_EXERCISE OBJECTIVE_.
Copy everything in the data below exactly except the pictures.

● ● ● ●

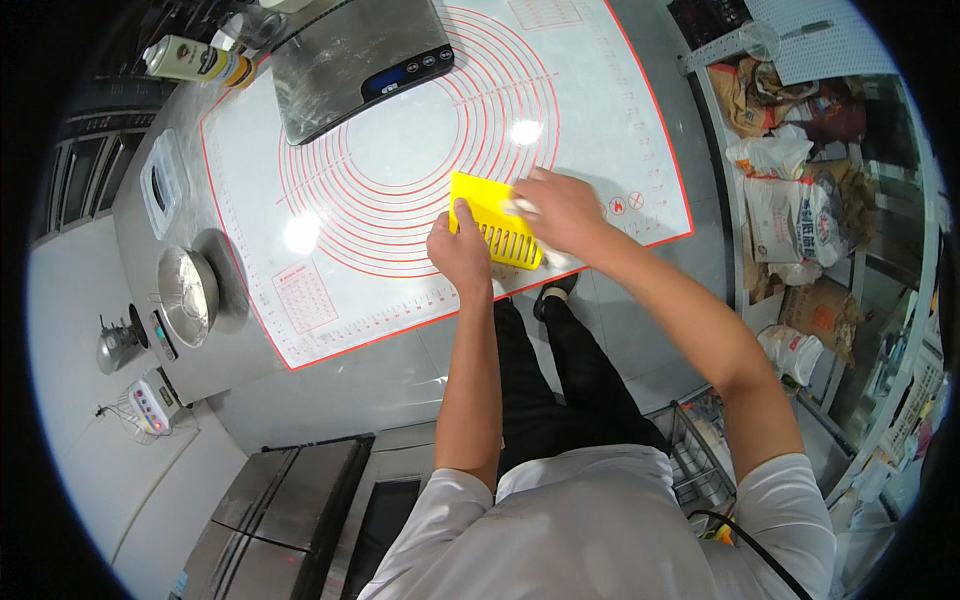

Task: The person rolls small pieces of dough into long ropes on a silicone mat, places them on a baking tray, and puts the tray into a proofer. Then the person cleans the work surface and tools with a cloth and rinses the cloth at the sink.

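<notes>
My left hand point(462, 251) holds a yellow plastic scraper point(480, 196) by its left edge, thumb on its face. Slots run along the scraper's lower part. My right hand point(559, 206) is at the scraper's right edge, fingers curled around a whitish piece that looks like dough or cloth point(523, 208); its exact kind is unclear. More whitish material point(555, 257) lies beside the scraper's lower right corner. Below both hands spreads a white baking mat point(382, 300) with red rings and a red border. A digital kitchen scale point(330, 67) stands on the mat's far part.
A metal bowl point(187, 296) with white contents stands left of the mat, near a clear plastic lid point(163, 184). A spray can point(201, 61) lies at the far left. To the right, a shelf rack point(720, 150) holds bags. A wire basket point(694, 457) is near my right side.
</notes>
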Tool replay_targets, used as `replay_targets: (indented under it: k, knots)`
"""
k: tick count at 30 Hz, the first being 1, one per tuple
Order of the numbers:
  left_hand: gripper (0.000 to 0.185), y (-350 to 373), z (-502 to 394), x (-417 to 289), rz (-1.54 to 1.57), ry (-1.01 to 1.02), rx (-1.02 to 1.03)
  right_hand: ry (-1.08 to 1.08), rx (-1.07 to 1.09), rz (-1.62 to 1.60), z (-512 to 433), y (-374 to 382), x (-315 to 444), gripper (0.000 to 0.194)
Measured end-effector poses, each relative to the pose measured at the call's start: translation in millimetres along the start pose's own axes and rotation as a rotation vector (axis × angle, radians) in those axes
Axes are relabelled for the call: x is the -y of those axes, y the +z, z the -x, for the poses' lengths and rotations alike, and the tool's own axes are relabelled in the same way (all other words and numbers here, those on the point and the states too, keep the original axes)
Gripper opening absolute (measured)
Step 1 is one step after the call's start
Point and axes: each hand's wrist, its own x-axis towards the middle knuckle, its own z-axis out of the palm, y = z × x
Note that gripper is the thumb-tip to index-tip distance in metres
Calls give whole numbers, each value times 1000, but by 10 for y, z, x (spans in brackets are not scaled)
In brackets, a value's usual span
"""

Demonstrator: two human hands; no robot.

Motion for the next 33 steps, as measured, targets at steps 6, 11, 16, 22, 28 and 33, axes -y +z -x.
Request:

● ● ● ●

_ANSWER TO THE PROBLEM_.
Task: The person rolls small pieces of dough into long ropes on a silicone mat, places them on a baking tray, and puts the tray into a proofer. Then the person cleans the work surface and tools with a cloth and rinses the cloth at the sink.

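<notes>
My left hand point(462, 251) holds a yellow plastic scraper point(480, 196) by its left edge, thumb on its face. Slots run along the scraper's lower part. My right hand point(559, 206) is at the scraper's right edge, fingers curled around a whitish piece that looks like dough or cloth point(523, 208); its exact kind is unclear. More whitish material point(555, 257) lies beside the scraper's lower right corner. Below both hands spreads a white baking mat point(382, 300) with red rings and a red border. A digital kitchen scale point(330, 67) stands on the mat's far part.
A metal bowl point(187, 296) with white contents stands left of the mat, near a clear plastic lid point(163, 184). A spray can point(201, 61) lies at the far left. To the right, a shelf rack point(720, 150) holds bags. A wire basket point(694, 457) is near my right side.
</notes>
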Tool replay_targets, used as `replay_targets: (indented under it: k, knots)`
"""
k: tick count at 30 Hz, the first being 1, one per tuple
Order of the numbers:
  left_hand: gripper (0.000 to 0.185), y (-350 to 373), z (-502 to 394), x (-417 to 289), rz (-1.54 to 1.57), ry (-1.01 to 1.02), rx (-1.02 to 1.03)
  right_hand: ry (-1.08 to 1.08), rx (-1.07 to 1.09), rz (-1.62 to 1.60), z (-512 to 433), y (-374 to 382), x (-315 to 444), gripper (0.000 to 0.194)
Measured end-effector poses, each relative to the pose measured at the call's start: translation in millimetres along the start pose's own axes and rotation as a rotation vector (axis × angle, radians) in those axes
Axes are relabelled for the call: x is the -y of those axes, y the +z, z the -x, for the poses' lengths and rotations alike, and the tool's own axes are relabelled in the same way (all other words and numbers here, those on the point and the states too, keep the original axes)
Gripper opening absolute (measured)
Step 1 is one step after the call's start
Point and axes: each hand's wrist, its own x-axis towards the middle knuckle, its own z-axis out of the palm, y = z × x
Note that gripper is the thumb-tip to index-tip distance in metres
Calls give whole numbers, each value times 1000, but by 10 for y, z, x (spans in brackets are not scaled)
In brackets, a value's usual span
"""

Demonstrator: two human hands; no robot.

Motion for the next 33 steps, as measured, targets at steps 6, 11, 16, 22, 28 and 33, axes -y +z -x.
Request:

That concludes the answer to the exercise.